Exercise requirements
Return all lines below containing the word "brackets".

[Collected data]
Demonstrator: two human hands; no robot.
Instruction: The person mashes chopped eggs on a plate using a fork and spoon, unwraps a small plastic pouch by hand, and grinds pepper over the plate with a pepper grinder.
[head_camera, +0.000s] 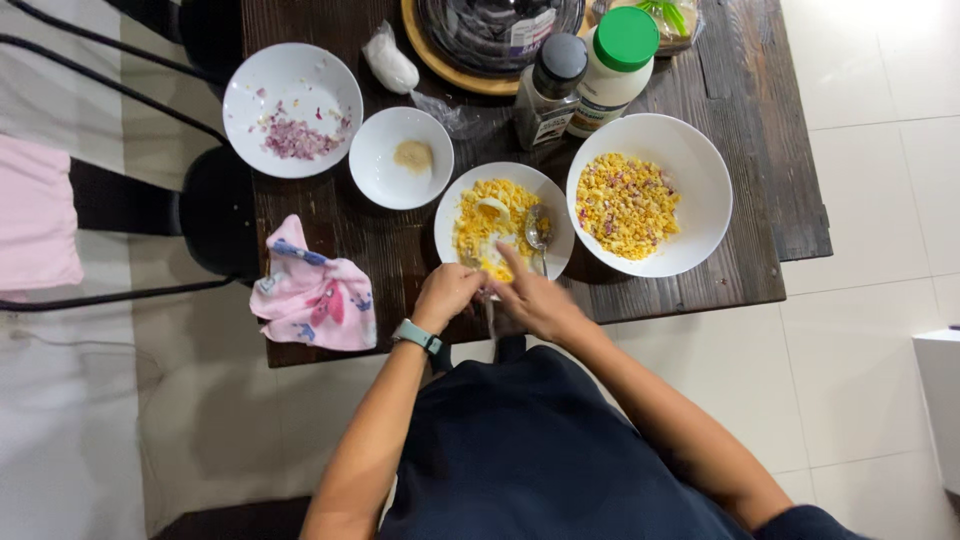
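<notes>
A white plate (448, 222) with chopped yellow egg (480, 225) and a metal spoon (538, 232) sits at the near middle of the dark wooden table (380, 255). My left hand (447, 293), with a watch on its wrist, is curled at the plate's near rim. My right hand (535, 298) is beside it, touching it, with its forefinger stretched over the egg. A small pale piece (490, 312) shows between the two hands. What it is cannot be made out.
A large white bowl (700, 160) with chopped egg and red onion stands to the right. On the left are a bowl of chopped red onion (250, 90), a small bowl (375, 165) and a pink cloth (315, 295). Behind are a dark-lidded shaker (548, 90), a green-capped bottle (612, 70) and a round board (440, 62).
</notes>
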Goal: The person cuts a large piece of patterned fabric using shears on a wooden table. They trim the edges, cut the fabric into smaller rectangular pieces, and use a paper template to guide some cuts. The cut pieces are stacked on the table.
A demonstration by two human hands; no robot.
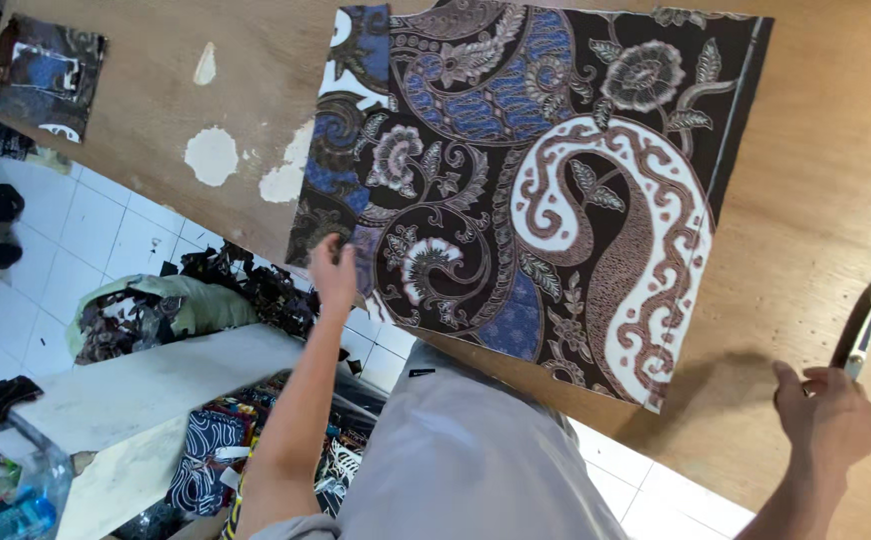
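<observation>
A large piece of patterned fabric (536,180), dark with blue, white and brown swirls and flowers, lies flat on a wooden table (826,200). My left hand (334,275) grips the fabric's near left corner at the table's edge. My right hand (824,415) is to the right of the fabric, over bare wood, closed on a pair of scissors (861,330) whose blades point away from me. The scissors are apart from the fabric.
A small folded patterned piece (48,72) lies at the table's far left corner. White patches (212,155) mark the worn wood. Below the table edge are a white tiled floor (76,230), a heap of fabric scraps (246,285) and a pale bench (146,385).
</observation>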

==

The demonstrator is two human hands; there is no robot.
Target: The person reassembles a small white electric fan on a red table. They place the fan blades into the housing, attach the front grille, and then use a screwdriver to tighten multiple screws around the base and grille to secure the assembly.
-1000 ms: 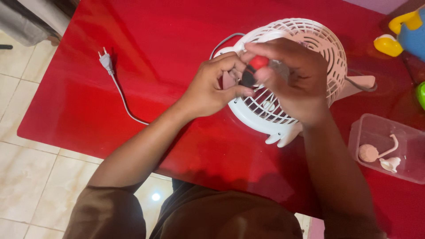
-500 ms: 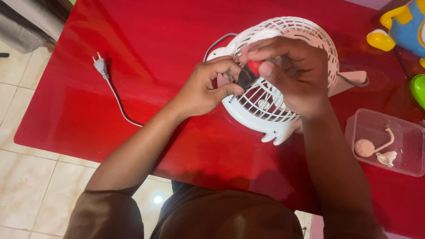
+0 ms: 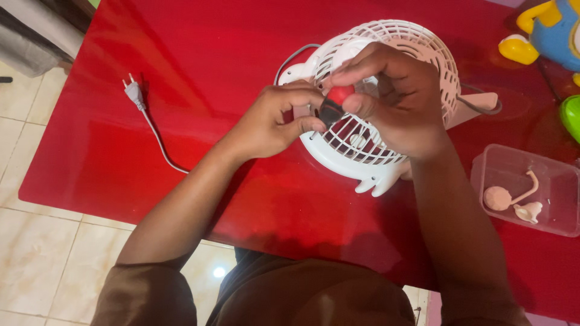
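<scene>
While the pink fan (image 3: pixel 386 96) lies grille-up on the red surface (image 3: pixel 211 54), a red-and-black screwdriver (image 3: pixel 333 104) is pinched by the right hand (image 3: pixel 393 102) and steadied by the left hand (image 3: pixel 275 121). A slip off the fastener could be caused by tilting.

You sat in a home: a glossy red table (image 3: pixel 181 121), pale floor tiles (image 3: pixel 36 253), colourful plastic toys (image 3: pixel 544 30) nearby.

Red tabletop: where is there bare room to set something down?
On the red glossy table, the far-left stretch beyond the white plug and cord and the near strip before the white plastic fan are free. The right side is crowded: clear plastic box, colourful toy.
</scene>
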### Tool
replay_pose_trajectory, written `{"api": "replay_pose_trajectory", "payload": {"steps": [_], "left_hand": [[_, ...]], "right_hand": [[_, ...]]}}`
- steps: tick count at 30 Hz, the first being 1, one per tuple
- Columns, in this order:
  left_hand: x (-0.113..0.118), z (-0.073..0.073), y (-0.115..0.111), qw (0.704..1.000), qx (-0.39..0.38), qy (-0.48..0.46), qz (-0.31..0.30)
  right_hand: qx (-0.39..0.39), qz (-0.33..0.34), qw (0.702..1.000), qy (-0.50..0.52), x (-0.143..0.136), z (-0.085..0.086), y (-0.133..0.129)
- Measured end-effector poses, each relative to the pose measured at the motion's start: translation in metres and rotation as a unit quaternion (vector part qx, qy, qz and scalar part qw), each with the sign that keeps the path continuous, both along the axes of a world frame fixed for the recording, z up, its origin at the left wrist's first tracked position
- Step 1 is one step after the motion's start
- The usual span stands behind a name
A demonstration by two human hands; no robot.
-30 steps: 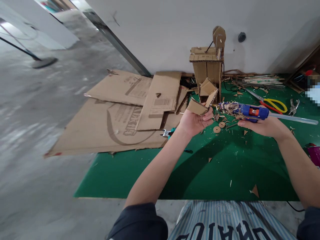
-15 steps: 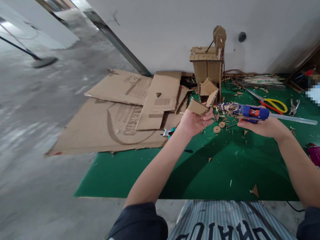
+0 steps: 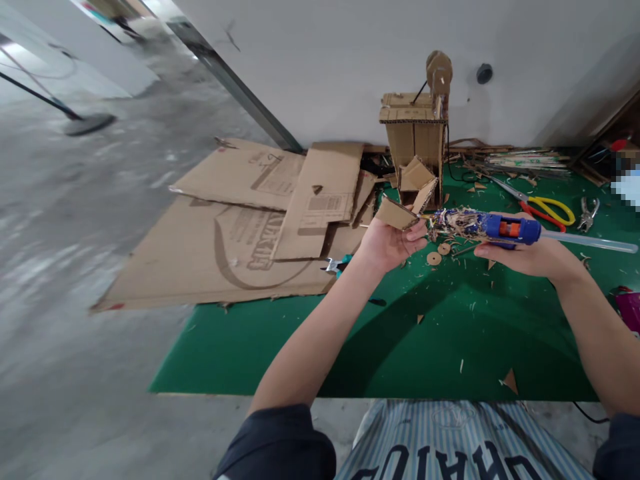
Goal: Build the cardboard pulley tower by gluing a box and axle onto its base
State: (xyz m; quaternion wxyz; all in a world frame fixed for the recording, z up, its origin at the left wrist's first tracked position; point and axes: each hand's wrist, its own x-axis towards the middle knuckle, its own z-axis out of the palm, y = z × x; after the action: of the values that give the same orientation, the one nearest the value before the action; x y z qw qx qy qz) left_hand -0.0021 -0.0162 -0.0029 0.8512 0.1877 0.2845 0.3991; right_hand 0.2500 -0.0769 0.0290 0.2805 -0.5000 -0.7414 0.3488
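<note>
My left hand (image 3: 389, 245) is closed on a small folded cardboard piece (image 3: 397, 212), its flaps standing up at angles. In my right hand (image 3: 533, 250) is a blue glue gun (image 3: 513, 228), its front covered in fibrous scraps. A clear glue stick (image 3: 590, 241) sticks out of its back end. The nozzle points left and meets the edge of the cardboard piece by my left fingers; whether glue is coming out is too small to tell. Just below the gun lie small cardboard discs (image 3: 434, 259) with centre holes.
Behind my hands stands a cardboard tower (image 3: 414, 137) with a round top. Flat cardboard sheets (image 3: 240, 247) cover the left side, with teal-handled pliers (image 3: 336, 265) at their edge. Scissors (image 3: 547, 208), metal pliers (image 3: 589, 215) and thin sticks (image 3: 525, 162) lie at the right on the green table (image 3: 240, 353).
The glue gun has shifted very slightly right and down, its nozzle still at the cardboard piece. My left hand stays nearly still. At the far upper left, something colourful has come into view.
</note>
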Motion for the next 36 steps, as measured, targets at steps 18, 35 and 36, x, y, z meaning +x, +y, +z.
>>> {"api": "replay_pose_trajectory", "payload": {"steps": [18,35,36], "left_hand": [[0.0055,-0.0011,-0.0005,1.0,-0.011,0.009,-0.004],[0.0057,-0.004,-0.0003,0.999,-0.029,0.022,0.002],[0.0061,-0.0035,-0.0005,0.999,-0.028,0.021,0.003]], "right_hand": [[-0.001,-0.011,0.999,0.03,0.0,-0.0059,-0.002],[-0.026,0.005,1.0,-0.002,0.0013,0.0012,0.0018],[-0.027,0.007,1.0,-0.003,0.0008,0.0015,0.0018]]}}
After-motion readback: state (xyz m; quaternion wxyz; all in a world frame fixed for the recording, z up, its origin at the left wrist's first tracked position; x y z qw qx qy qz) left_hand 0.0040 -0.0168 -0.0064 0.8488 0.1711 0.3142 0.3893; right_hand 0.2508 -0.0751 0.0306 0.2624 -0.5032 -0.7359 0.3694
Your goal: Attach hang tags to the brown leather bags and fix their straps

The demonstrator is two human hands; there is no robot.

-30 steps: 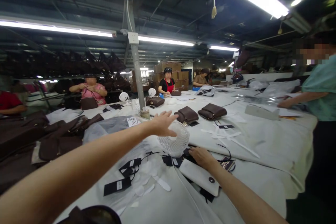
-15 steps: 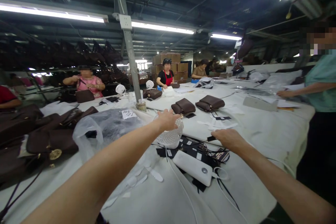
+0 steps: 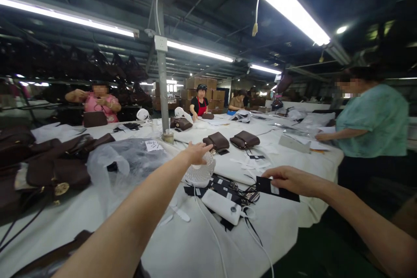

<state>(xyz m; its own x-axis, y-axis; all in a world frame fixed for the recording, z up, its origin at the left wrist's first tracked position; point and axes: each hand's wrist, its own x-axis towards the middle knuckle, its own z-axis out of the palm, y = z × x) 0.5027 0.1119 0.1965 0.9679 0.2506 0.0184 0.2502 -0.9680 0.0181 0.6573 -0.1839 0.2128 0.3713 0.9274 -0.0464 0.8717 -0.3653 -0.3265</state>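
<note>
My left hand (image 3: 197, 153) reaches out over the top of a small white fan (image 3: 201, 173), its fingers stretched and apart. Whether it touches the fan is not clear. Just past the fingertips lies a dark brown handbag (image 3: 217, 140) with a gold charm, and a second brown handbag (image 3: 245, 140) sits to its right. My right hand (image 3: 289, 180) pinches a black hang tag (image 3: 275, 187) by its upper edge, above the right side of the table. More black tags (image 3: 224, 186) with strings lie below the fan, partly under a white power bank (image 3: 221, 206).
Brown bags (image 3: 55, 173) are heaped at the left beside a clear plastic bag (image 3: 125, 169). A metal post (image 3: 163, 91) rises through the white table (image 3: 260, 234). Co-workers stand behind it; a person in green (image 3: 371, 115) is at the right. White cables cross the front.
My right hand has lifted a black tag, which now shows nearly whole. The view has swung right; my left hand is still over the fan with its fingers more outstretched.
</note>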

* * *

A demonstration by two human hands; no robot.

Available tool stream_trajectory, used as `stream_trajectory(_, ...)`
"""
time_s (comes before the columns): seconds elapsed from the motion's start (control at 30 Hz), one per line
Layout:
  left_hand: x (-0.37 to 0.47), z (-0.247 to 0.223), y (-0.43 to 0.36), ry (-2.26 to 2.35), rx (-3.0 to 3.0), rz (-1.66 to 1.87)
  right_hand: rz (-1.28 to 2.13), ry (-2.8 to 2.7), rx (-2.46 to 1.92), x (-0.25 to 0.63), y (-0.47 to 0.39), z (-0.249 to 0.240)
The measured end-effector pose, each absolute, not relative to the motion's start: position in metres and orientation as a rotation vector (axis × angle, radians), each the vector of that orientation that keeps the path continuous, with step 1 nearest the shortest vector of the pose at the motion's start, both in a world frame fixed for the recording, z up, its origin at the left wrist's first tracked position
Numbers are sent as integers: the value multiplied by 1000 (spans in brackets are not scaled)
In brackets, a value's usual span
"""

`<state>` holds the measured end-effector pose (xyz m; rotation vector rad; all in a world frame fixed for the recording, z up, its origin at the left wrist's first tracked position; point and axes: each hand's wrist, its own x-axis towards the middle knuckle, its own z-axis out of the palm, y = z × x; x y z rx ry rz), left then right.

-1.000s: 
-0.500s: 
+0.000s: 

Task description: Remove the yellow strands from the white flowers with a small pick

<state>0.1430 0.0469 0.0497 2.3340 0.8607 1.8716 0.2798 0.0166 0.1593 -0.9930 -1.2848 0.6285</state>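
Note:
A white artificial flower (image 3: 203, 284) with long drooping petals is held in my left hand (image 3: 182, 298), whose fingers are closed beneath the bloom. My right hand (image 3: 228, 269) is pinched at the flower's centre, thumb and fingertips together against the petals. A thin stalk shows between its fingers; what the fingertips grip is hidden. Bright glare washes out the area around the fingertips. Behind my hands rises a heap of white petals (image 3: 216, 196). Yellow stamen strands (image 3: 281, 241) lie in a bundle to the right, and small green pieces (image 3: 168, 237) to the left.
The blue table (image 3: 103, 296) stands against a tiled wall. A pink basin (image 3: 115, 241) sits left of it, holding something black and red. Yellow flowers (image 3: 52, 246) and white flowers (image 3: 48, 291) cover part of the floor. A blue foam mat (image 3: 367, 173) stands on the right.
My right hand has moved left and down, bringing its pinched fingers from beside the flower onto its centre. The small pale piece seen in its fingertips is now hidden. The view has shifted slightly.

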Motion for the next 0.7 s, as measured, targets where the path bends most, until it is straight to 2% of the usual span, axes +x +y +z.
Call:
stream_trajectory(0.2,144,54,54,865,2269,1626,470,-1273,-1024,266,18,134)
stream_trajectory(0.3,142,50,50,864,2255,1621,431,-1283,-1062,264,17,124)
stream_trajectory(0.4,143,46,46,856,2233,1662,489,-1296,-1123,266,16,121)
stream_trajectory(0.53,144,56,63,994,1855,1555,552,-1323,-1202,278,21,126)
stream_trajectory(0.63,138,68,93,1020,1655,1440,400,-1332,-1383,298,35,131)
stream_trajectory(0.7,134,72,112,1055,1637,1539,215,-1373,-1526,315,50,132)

Written response
Numbers are sent as integers: the value multiplied by 1000 (spans in brackets are not scaled)
In brackets, a value's usual span

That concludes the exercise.